In a general case, the problem of detection of anomalies, cyber-attacks or threats to MCCS boils down to the following [1, 3, 9, 14, 24, 28, 29]. Certain set of objects is explored, in our case this is PA - the number of possible targets from the side that attacks MCCS. The objects of this set are described by the features {sax1,...,saxn}, represented, for example, in a binary form. It is known that the set of PA is displayed in the form of the combination of disjoint subsets (classes) of cyber threats to MCCS - (CT1,...,CTl). Let us assume that there is a finite set of objects {ssa1,...,ssam} from PA, about which we know which classes of anomalies, attacks or threats they belong in (these are precedents, i.e. the objects used for training, - OUT). It is required, based on a set of values of features, specified in the OUT, i.e. the description of a certain object ssan from PA, to identify this class and to adjust the performance of ASDCA for MCCS, accordingly. It is not known in advance, to which class the object can be attributed to.

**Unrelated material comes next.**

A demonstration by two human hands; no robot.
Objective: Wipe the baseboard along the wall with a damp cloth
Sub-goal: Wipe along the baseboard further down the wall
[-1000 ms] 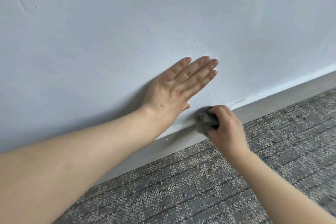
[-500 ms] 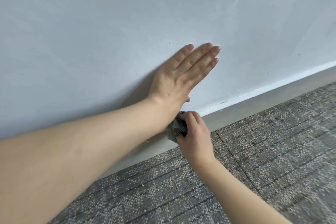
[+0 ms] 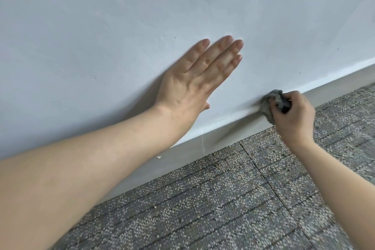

A distinctive feature of the logical procedures examined in the work is the ability to obtain a reliable result when there is no a priori information about the function of distribution of existing values of features of a threat, cyber-attack or anomaly. Hereinafter we shall refer to such procedures as logical procedures. And there is no need to specify the so-called metrics in the space of object descriptions, characterizing each class. Therefore, for each feature of a cyber-attack (anomaly, threat, vulnerability, etc.), a binary function of similarity between its values is defined, allowing distinguishing objects and their representations (sub descriptions).

As the informative fragments, it is advisable to use only those fragments in the ASDCA that reflect typical patterns in the descriptions of the objects used for training (OUT). Therefore, the presence (absence) of such fragments in the categorized object allows determining its belonging in the class. When the logical procedures of detection of cyber-at-tacks (LPDCA) are applied, we also accept as informative those fragments that are found in the descriptions of the objects of the same class of cyber-attacks, but missing from the descriptions of objects from other classes. The fragments used include also a meaningful description of the OUT in terms of designing ASDCA.

To build LPDCA, the so-called elementary classifiers (EC) [16, 19, 21, 28, 29] are used. EC is a fragment that briefly describes the object and which is used for training ASDCA. For the objects under consideration (cyber threats, anomalies, vulnerabilities, etc.) (CT1,...,CTl), many EC with preset properties are designed. We believe that, firstly, in the OUT it is advisable to use the classifiers that are present in the descriptions of the objects of the same class but absent in the descriptions of other classes' objects. Secondly, the aggregate of features and classifiers, characterizing all the objects of the analyzed class, are to be applied to the OUT.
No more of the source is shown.